We then discussed another approach to optimizing perfusion processes, optimizing the equipment used in process. In another poster presented at ESACT, Andreas presented the use of hydrocyclones for cell separation. I asked him to describe how hydrocyclones work and why they make an attractive alternative to traditional cell separation devices? He said that hydrocyclone devices are comprised of cylindrical and conical parts that allow centrifugal separation provided by feed suspension introduced tangentially at high flow rates into the device. The absence of rotors or moving parts make it an interesting separation alternative to perfusion in long term operation. A simple device that is not prone to clogging as is usually seen with filtration devices
I then asked what his experiences were with the hydocyclone in the case study? Andreas explained that they investigated separation efficiencies at different flow rates and different flow concentrations and found that separation efficiencies of 70-80% could be achieved with the current hydrocyclone. This test was run using a perfusion process in an XDR 50 bioreactor at 50 million cells/mL for more than 2 weeks in very stable conditions. It was a very successful test of the device.
I summarized by asking if companies are limited in time and/or resources for optimizing their perfusion processes, what would he focus on first? He said media should be focused on first because as explained earlier a low cspr is key to reaching high volumetric productivity, low volumetric perfusion rates and high product concentrations, all of which result in good process economies. Next you could think about how you could use perfusion to reduce process scale.

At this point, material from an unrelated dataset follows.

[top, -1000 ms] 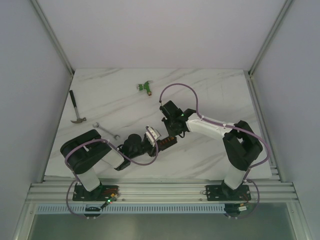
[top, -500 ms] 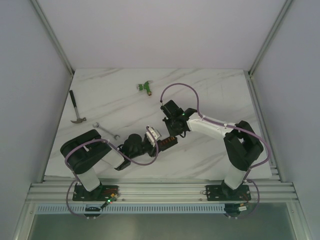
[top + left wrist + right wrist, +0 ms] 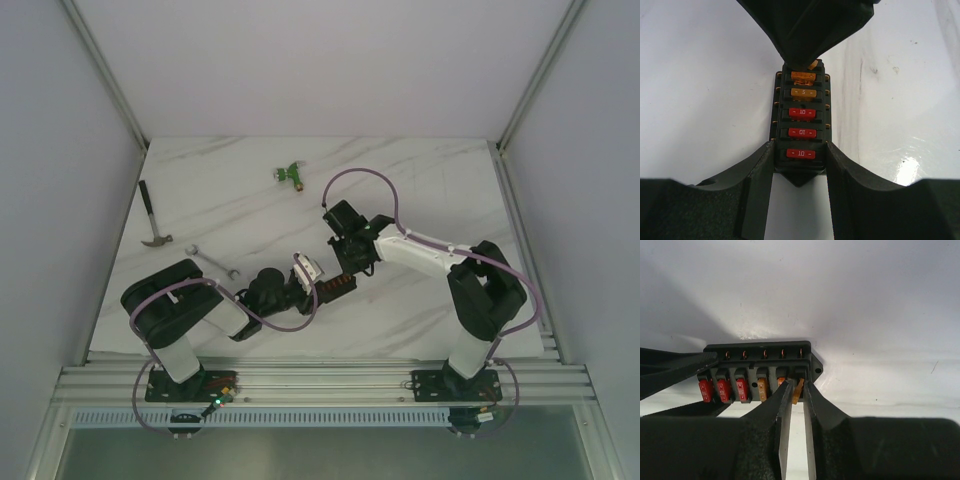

Lastly, I asked if he had anything else that he would like to add for our listeners. He said that before moving into perfusion you should ask yourself what makes the most sense for your process. You need to think about your infrastructure, prerequisites, platform, and previous knowledge. Then you can decide where perfusion makes the most sense in your process. In cell bank manufacturing, seed train, or production bioreactor. Media is the most important factor to work with and it is not difficult to use existing media and cell boosts to develop perfusion media that fits your clone.